Cuando la distancia se atraviesa y te aleja de lo que conoces, de lo que eres, de lo que te enseñaron, te das cuenta que el mundo fluye incesante, que la gente camina bajo la lluvia, que no tienen miedo a empaparse, a sentirse viva. Sus pasiones se mueven entre plegarias que quizá nadie escuche jamás, pero aún así, los pasos dados no los llevan hacia atrás. Las frustraciones de algunos son los logros más grandes de otros. Las sonrisas desfiguradas en los rostros de los viejos, han surcado las arrugas que delatan la melancolía, la espera agonizante, pero aun así, con lentos movimientos, ellos andan los caminos que trazan los jóvenes. A los más pequeños el mundo los recibe con inagotables miradas llenas de rostros multicolor, el idioma no es uno, pero se entienden entre juegos y travesuras.

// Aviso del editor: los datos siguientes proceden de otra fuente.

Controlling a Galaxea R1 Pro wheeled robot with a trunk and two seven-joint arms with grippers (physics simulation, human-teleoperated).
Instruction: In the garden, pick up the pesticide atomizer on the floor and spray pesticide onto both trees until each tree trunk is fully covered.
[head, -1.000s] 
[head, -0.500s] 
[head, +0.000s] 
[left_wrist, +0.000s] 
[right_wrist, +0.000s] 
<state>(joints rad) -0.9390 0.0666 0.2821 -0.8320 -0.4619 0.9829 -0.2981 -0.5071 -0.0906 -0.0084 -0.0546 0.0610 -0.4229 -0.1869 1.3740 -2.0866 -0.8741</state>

El mundo empequeñece mientras sus huellas son cada vez más grandes, pero no conocerán las fronteras humanas. Algunas barreras las llevarán sus padres, sus abuelos, pero ellos no. Los matices con que fueron pintadas sus infancias los liberarán de atavíos insensatos y prejuicios que insultan a la inteligencia.
Cuando regreso la mirada hacia lo que he dejado, me doy cuenta que los españoles y nosotros no somos tan distintos, de hecho hasta físicamente veo en ellos reflejados tantos rostros que conozco. Pero ¿dónde están los otros?, los que también me traje en la sangre y que aquí no se asoman, ¿será porque aun luchan en las tierras que me vieron partir? Esa lucha silenciosa por sobrevivir, por ocultar su idioma incomprendido, y de los que sus hijos no los recibe nadie, mas que el hambre y la enfermedad.
Hoy a pesar de estar entera, me siento un poco incompleta, en esta ciudad que en silencio me vio llegar.